I have a project coming up where I'll need to utilize distributed workers. It's a bit odd in that the workers will come and go, and they'll most likely need a copy of the subset of the data they are working on so they can efficiently process it, but the workload is very time dependent. Put another way, I need to keep data synchronized in some fashion between the master server and the remote client in a way that is testable.

I'm thinking I'm going to see problems where two works are working on the same data set but in doing so get slightly different results. Returning different results is not only possible, but probable, since processing the data requires them check a resource that sometimes flaps between values when in transition, for minutes at a time.

Here's the criteria for the system as I see it so far:

Server:

  • Canonical data source; Data stored in some sort of DB

  • Accepts registrations from clients/workers

  • Creates jobs/tasks in a work queue

  • Assigns jobs/tasks from work queue to registered workers

  • Accepts results from workers or times out task after appropriate wait



Client (worker):

  • Mostly shared code base (re-use modules defining data as objects)

  • Registers with server

  • Accepts tasks from server, processes data, returns result

  • Keeps copy of current set of data it is responsible for processing, only returns changes to data, not whole update



Here's what I'm wondering:

How much of this is based in my assumptions for what I'll need underneath? I've already thought of the DB structure needed to support this, and how I'll link between all the structures in the data. If I assume I'm using some sort of NoSQL solution, such as MongoDB, CouchDB (or whatever it's called now), or something else, are there assumptions I can make about the system that reduces complexity?

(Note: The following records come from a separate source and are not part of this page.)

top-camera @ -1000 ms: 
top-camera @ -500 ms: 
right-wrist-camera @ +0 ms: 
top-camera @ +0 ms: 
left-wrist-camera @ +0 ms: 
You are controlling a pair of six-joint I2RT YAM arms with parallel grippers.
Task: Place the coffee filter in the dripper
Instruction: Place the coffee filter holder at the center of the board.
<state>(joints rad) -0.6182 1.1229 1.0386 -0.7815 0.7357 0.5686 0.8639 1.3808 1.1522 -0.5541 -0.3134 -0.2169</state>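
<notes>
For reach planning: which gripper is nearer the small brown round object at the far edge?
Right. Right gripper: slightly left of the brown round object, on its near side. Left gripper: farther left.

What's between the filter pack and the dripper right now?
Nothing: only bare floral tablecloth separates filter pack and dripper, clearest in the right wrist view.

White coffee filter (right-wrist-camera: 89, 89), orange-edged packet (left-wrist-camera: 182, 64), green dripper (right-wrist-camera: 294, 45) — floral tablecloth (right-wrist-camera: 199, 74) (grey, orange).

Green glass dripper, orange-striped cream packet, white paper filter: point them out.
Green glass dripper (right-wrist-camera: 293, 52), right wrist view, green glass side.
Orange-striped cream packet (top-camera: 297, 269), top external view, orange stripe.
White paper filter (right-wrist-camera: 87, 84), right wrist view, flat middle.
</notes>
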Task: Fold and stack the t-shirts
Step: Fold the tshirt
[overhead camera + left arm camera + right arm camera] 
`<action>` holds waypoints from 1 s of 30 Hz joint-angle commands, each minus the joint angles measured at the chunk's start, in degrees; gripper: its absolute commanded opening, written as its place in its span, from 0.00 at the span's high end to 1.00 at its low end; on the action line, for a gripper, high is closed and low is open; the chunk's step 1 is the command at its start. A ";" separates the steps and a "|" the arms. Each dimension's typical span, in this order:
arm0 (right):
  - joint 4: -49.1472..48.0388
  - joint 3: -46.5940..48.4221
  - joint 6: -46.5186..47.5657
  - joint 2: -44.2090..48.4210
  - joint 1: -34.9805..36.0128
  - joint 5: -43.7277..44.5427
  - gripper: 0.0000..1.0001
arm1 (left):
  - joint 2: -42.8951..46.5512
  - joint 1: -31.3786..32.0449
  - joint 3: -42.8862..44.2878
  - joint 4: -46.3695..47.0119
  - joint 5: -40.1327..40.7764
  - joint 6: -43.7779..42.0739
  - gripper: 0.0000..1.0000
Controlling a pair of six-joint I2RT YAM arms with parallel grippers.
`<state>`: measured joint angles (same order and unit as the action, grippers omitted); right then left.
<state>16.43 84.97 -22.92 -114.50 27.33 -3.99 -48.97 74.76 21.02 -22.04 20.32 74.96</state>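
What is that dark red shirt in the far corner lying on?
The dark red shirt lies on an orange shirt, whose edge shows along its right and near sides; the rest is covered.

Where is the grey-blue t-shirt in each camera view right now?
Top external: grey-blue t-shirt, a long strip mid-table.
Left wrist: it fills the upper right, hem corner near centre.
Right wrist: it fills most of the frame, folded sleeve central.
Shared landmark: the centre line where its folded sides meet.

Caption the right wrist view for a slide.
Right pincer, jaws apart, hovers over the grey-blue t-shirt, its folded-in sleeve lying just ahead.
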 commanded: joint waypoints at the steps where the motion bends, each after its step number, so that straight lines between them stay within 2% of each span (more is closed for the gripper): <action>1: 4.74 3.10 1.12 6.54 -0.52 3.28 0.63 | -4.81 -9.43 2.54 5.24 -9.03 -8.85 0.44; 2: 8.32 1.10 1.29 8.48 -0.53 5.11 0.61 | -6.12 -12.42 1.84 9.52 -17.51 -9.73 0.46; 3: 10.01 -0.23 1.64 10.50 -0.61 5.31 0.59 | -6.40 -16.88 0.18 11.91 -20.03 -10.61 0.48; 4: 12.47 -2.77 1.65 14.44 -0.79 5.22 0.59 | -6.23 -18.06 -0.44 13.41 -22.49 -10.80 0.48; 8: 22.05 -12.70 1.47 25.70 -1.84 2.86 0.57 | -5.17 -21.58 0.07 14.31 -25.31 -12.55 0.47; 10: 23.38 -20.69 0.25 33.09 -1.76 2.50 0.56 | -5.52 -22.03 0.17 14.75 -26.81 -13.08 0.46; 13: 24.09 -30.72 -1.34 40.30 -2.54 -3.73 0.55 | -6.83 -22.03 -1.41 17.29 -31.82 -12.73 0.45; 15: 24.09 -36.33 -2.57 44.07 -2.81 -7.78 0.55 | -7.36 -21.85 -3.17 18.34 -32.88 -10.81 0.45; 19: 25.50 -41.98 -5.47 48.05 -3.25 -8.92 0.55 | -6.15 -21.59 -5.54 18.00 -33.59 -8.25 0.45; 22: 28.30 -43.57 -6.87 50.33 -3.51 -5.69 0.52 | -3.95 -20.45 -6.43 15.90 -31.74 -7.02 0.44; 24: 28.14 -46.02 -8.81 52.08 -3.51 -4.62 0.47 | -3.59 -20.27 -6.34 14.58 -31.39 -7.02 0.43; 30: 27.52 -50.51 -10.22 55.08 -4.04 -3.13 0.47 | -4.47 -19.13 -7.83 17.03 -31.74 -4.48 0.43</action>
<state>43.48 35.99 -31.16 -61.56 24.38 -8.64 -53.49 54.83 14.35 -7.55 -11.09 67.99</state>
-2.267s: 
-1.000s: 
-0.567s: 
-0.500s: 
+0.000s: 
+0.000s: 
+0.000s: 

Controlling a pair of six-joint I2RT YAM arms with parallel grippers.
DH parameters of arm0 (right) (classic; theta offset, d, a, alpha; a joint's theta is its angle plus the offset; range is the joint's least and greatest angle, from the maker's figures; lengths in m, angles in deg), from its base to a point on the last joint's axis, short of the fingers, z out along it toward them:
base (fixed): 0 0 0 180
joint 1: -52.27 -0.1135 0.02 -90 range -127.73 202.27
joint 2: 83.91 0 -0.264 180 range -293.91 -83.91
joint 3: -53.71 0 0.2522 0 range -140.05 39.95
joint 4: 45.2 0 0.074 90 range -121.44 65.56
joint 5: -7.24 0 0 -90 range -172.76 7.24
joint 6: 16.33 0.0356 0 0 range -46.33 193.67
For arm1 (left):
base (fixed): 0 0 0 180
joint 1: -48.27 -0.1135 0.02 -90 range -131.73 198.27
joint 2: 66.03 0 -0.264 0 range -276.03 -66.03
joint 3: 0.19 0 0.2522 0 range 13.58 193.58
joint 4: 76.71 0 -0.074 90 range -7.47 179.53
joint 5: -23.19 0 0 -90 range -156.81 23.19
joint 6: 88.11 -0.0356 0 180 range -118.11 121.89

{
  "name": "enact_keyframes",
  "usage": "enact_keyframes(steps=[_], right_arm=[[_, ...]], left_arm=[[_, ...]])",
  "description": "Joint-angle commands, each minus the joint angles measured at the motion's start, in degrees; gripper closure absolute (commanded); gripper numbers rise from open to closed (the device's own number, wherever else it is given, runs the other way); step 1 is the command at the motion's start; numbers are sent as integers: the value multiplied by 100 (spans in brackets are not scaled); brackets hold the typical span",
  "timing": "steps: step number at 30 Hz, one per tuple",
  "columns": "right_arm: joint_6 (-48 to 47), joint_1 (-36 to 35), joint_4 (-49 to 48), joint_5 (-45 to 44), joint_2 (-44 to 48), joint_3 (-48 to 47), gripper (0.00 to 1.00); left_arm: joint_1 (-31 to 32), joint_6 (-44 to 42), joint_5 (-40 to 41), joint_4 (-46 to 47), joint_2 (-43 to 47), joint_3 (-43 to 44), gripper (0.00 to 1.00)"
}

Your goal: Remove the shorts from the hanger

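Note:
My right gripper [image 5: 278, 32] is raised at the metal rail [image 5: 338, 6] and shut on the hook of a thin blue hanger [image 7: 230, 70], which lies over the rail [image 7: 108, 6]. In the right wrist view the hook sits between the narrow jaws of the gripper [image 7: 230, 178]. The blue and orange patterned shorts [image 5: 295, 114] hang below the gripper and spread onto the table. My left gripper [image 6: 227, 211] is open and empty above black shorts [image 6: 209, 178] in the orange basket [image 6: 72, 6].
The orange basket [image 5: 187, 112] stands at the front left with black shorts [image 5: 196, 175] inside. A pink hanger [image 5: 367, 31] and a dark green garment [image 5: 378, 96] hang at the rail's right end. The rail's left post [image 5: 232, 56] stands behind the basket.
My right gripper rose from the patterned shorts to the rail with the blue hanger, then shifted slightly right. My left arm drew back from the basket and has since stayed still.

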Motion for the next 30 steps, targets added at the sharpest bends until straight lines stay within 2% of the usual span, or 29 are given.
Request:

Are there modules available (preferably in Perl) to manage some of the work assignment tasks for me?

I would prefer to pass object state back and forth for the tasks. I can imagine passing an object name and a way to initialize that object to the state defined, that's not too hard. I DO want to have the objects that I'm passing easily abstracted to the DB on the server side. If I have the workers contain the same object code, can I do that without requiring the client deal with DB code? That is, can I easily abstract the object ORM layer out from the client? Maybe with roles using Moose?

If I use Moose, I know there's a startup speed penalty, which is not a problem. I'm more worried about any execution inefficiencies, since this is time dependent (to a sub-second level, but not quite ms dependent level. I haven't had a chance to use Moose in a project yet, so I'm not aware of the specifics. I do hear it's tunable so I can omit features for speed, which is a nice trade-off.

Some representation for the changes in a data structure, or just JSON if that works as a common format, would be very useful. If I can find a module that provides this, great. Otherwise, I suspect I'll be writing my own after researching data diffs.

In any case, I'll update here as I come to conclusions or find solutions.